The lines to return run from the start of the material below through the line holding "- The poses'", both included; please give them back exactly, minus the pictures.
● ● ●
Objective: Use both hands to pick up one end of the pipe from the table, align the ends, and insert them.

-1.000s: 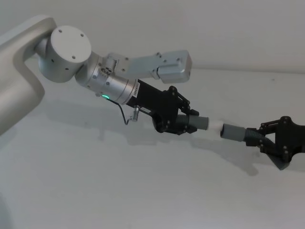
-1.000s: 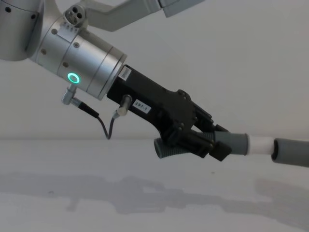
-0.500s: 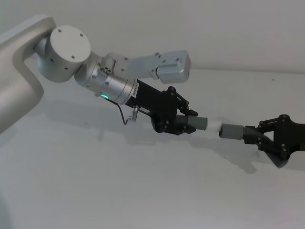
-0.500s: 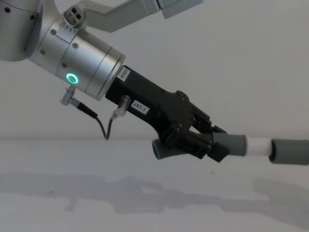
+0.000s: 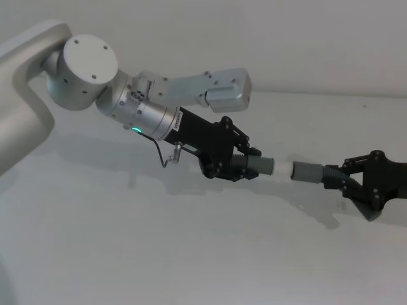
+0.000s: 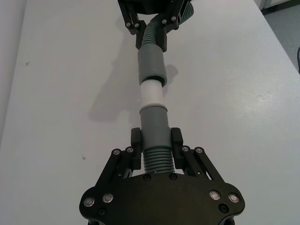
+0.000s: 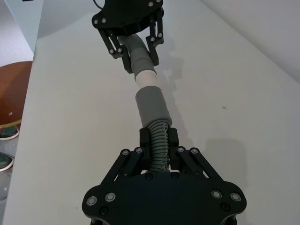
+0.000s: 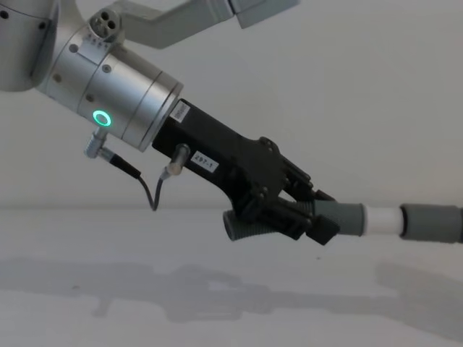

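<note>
Both pipe pieces are lifted well above the table and lined up end to end. The left gripper is clamped on the white-tipped piece; the right gripper clamps the grey piece just beyond that tip. The white tip has reached the grey mouth (how deep it sits is unclear). Pushing fully home remains.

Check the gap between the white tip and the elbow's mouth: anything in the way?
Nothing visible. The left gripper holds the curved piece, and its white tip already meets the grey mouth of the elbow held by the right gripper, in line, above the table.
</note>
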Robot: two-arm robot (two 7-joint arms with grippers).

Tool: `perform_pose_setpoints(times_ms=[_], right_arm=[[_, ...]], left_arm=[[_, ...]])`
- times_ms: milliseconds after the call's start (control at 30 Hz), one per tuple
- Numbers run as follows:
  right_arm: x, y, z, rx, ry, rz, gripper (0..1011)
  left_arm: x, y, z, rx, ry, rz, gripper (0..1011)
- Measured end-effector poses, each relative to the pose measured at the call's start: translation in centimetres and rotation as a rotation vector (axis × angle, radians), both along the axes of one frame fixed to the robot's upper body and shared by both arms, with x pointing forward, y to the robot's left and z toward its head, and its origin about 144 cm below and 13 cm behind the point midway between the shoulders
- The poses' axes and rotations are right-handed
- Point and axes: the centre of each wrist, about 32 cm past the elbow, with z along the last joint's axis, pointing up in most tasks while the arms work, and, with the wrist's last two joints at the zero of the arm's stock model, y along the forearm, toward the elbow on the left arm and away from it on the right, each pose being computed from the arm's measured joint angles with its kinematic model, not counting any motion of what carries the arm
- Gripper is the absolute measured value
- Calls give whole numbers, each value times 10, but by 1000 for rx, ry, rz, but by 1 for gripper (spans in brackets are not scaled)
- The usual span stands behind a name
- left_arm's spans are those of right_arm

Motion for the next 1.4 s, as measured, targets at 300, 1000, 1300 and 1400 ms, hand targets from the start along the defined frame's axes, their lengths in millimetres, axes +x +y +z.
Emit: perform_pose_setpoints(times_ms=[300,1000,1300,1400], right_arm=[[0,1,-1,0,2,4,212],[1,1,-2,0,1,18,212],[2,0,-2,1,2,10,212],[2,0,-2,0,3,9,212]], left_arm=[[0,3,0,3,-3,19,364],[1,2,-1,-2,1,27,364],[0,1,-2,-1,7,19,364],[0,1,-2,0,8,18,364]])
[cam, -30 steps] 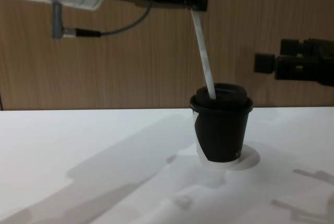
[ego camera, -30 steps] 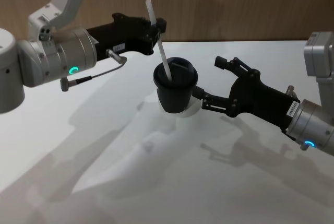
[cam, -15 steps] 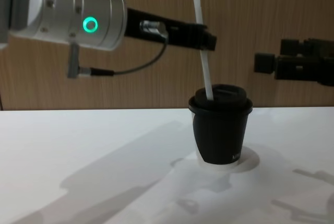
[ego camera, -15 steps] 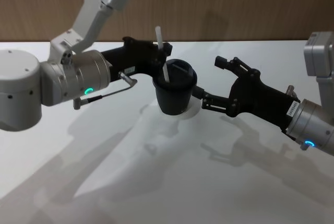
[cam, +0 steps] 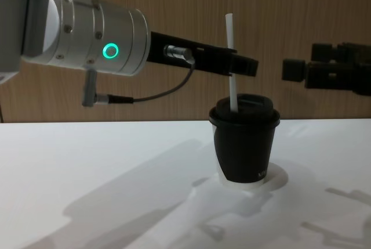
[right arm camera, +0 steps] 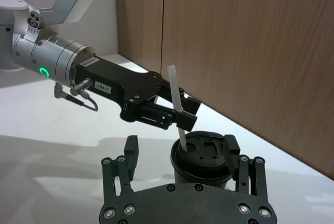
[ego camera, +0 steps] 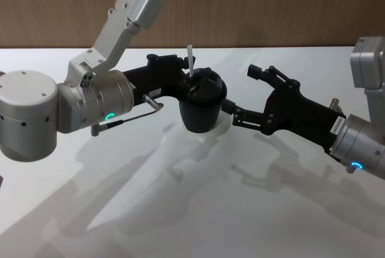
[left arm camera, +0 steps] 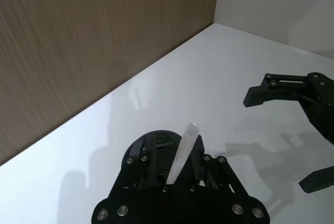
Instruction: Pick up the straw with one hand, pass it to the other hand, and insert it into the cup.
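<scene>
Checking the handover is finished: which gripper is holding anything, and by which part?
The left gripper holds the straw around its middle, above the cup's lid; the right gripper holds nothing.

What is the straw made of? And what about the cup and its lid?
Straw: probably plastic, a thin, stiff, smooth white tube, slightly see-through in the left wrist view. Cup: looks like matte black paper with a white base rim. Lid: likely plastic, black and moulded with raised shapes. The left pincer holds the straw.

Straw [cam: 232, 80] lower end hidden inside cup [cam: 244, 144].
</scene>
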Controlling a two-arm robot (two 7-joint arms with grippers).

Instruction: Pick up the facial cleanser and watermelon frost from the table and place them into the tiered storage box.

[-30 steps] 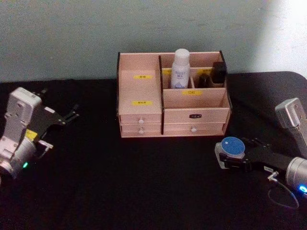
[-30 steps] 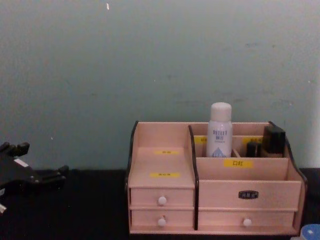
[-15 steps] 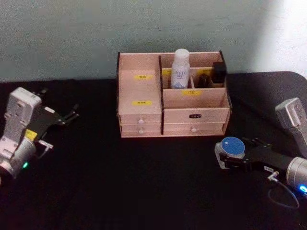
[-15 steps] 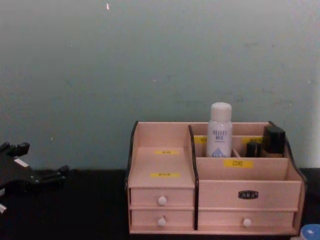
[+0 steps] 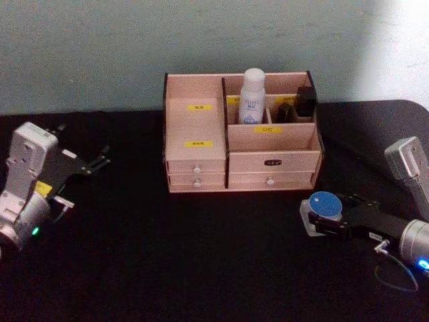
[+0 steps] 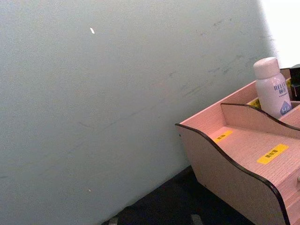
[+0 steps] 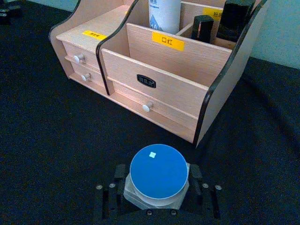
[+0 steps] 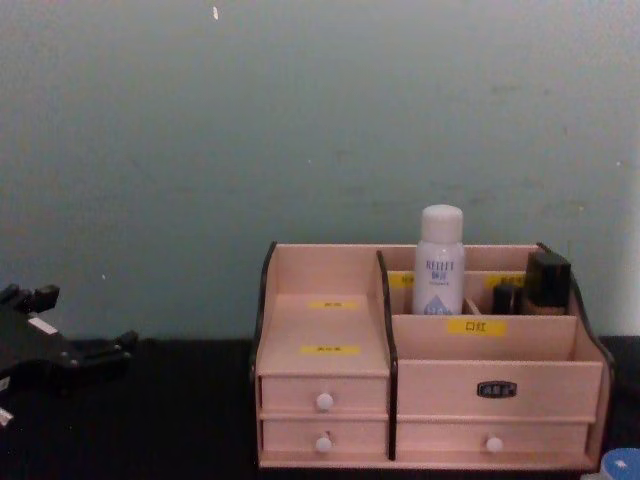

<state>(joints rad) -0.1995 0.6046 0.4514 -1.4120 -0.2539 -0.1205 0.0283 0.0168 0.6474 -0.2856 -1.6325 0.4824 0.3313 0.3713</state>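
Reaching low beside the tiered storage box (image 5: pixel 201 127), the right pincer (image 5: pixel 319 220) clamps the watermelon frost (image 5: pixel 326 203); left pincer (image 5: pixel 100 157) idles far left.

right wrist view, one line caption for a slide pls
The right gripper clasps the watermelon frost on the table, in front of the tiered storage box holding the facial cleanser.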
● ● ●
• Answer section:
Objective: Use both hands to pick up one end of the pipe from the table, align the ends, and insert them.

-1.000s: 
-1.000s: 
-0.500s: 
-0.500s: 
+0.000s: 
+0.000s: 
+0.000s: 
+0.000s: 

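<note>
Both pipe pieces are lifted well above the table and lined up end to end. The left gripper is clamped on the white-tipped piece; the right gripper clamps the grey piece just beyond that tip. The white tip has reached the grey mouth (how deep it sits is unclear). Pushing fully home remains.

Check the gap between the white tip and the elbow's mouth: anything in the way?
Nothing visible. The left gripper holds the curved piece, and its white tip already meets the grey mouth of the elbow held by the right gripper, in line, above the table.
</note>
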Robot: two-arm robot (two 7-joint arms with grippers).

Tool: `perform_pose_setpoints(times_ms=[_], right_arm=[[_, ...]], left_arm=[[_, ...]])`
- times_ms: milliseconds after the call's start (control at 30 Hz), one per tuple
- Numbers run as follows:
  right_arm: x, y, z, rx, ry, rz, gripper (0..1011)
  left_arm: x, y, z, rx, ry, rz, gripper (0..1011)
- Measured end-effector poses, each relative to the pose measured at the call's start: translation in centimetres and rotation as a rotation vector (axis × angle, radians), both along the axes of one frame fixed to the robot's upper body and shared by both arms, with x pointing forward, y to the robot's left and z toward its head, and its origin about 144 cm below and 13 cm behind the point midway between the shoulders
- The poses' axes and rotations are right-handed

Now the answer is complete.